An international scientific team reported the success of a phase III clinical trial of depemokimab for chronic rhinosinusitis with nasal polyps. This monoclonal antibody to interleukin-5 is administered semiannually. A report on the study was published in The Lancet, where an editorial was also dedicated.
Long-term inflammation associated with chronic rhinosinusitis with nasal polyps (CRNSP) leads to damage and abnormal regeneration of the mucous membranes of the nose and sinuses. This results in persistent or recurring symptoms such as nasal congestion, runny nose, facial pain or pressure, and loss of smell, as well as polyp growth. This condition is typically treated with topical glucocorticoids, sometimes combined with surgical removal of the polyps. However, long-term use of such medications is associated with an increased risk of side effects and is not always effective, and polyps often regrow after removal.
The most common cause of CRSNP (up to 85 percent of cases) is type 2 inflammation. Its mediators are certain cytokines, such as interleukins 4, 5, and 13. With this in mind, biologic drugs (monoclonal antibodies) that target inflammatory mechanisms have been developed and introduced as adjuvant therapy for severe forms of the disease. These drugs include dupilumab (binds the alpha subunit of the interleukin 4 receptor and was recently approved for use in chronic obstructive pulmonary disease), mepolizumab (binds interleukin 5), and omalizumab (binds immunoglobulin E). All are administered every 2–4 weeks. Depemokimab (GSK3511294) has become the first ultra-long-acting anti-interleukin 5 drug, with pharmacokinetics that ensure an effect lasting six months after injection. It has previously demonstrated efficacy in severe bronchial asthma in clinical trials.
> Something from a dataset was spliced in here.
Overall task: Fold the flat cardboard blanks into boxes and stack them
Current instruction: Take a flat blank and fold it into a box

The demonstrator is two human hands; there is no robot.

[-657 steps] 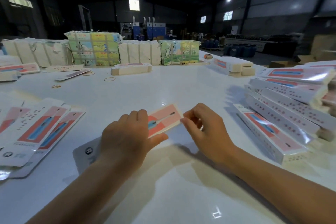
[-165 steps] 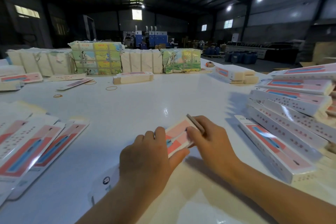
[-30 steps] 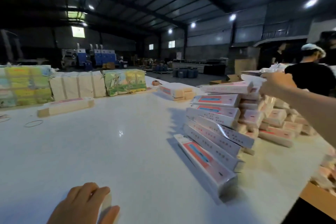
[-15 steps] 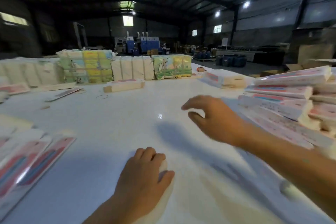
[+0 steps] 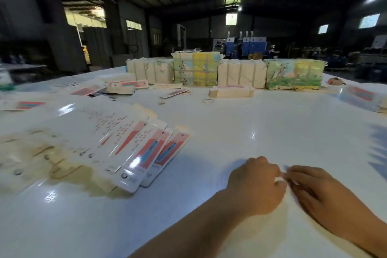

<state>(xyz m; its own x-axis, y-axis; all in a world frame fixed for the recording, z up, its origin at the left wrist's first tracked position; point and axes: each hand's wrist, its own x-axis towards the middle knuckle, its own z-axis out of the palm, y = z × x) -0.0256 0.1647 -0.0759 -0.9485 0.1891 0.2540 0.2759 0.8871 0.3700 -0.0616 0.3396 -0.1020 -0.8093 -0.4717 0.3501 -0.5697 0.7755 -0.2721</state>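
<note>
Hands meet low over the white counter point(image 5: 261, 123) near its front edge. The left hand point(image 5: 256, 186) lies knuckles up with its fingers curled under, its forearm running in from the bottom edge. The right hand point(image 5: 320, 190) lies just beside it, fingers stretched toward the left hand's fingertips. Something small and pale sits between the two, too blurred to name, so I cannot tell whether either hand grasps it. Flat blanks point(image 5: 146, 153) lie fanned out in an overlapping row toward the counter's left side, well apart from both hands. Wrapped bundles point(image 5: 240, 73) stand along the far edge.
</note>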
Philippe Gevaert of Ghent University and colleagues, sponsored by GlaxoSmithKline, conducted the double-blind, randomized, placebo-controlled phase III trials ANCHOR-1 and ANCHOR-2 at 190 clinical centers in 16 countries. A total of 528 adult patients with decompensated CRSNS, bilateral polyps with an endoscopic score of at least five out of eight, severe clinical manifestations, and a history of either systemic glucocorticoid therapy, surgery, or both.
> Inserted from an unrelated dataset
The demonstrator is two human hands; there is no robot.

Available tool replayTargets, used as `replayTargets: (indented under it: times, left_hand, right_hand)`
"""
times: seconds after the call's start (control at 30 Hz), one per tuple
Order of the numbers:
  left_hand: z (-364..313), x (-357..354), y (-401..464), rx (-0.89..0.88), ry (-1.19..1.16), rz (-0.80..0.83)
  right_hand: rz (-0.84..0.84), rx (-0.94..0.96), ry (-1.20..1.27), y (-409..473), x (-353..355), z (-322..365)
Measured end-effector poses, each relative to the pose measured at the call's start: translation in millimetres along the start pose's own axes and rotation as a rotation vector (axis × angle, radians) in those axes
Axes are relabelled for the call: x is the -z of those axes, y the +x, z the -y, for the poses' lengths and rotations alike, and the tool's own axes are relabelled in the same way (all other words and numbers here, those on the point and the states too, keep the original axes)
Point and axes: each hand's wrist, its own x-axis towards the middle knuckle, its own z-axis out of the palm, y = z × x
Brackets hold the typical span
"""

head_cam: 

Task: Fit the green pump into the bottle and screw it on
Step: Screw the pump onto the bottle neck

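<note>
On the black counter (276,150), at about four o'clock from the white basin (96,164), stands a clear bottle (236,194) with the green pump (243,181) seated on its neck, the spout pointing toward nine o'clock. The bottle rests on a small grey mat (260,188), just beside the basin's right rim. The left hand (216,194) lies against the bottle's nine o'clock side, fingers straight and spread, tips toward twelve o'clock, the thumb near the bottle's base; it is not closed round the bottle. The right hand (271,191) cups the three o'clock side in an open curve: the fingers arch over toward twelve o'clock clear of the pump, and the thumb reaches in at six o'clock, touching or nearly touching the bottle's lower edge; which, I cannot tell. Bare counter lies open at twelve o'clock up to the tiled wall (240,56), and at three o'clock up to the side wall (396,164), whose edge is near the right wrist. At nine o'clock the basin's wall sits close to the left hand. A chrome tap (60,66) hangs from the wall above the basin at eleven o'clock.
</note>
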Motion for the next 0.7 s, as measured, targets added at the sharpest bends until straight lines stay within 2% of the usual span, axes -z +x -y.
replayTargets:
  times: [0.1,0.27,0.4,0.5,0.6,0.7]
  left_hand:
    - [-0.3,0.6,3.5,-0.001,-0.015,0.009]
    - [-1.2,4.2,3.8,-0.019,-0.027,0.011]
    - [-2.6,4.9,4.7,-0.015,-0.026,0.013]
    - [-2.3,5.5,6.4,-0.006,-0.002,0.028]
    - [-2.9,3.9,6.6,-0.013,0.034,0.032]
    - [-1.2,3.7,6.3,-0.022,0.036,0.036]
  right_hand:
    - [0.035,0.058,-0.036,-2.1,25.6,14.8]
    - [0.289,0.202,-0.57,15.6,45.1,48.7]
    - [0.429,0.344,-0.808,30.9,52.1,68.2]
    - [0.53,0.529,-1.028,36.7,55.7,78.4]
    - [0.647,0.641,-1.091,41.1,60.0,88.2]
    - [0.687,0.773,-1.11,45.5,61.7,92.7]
Two hundred seventy-two participants were randomly administered 100 milligrams of depemokimab subcutaneously twice, 26 weeks apart, while the remaining 256 received placebo. Follow-up continued for 52 weeks from the first injection. All participants also received standard glucocorticoid therapy, administered intranasally and, if needed, short courses of systemic glucocorticoids, as well as saline nasal irrigation. At the beginning and end of the study, subjective assessments were made, symptom severity was assessed, endoscopy and CT scans were performed, and blood samples were collected for analysis of the drug's pharmacodynamics and immunogenicity.
By week 52 of observation, depemokimab administration in both trials resulted in significant improvements in mean endoscopic polyp and nasal obstruction scores. The incidence of adverse events did not differ statistically significantly between the intervention and control groups.
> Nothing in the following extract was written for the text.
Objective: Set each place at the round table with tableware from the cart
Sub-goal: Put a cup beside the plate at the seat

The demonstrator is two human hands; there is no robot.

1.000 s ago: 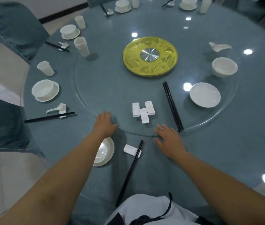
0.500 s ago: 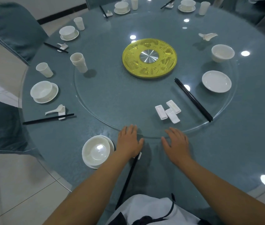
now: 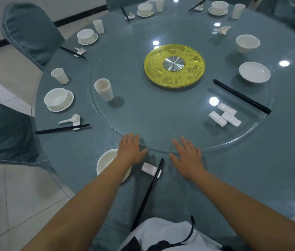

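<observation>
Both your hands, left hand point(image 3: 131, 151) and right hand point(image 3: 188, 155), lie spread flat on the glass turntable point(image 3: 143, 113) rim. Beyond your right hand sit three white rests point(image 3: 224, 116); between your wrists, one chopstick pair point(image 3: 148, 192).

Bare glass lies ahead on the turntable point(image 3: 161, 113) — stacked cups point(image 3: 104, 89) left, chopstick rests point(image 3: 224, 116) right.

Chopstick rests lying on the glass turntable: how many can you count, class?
3. All three chopstick rests sit clustered at the turntable's right near edge: one nearest the centre, one farther back, one rightmost. None appear hidden there.
</observation>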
Thus, the addition of twice-yearly depemokimab injections to standard therapy improves clinically significant CRS outcomes compared with placebo and is well tolerated, supporting its use for this indicator, the authors conclude.
Previously, clinical trials of benralizumab, a monoclonal antibody to the alpha subunit of the interleukin-5 receptor, were conducted, which showed that it is superior to the glucocorticoid prednisolone in relieving exacerbations of bronchial asthma and chronic obstructive pulmonary disease accompanied by eosinophilia.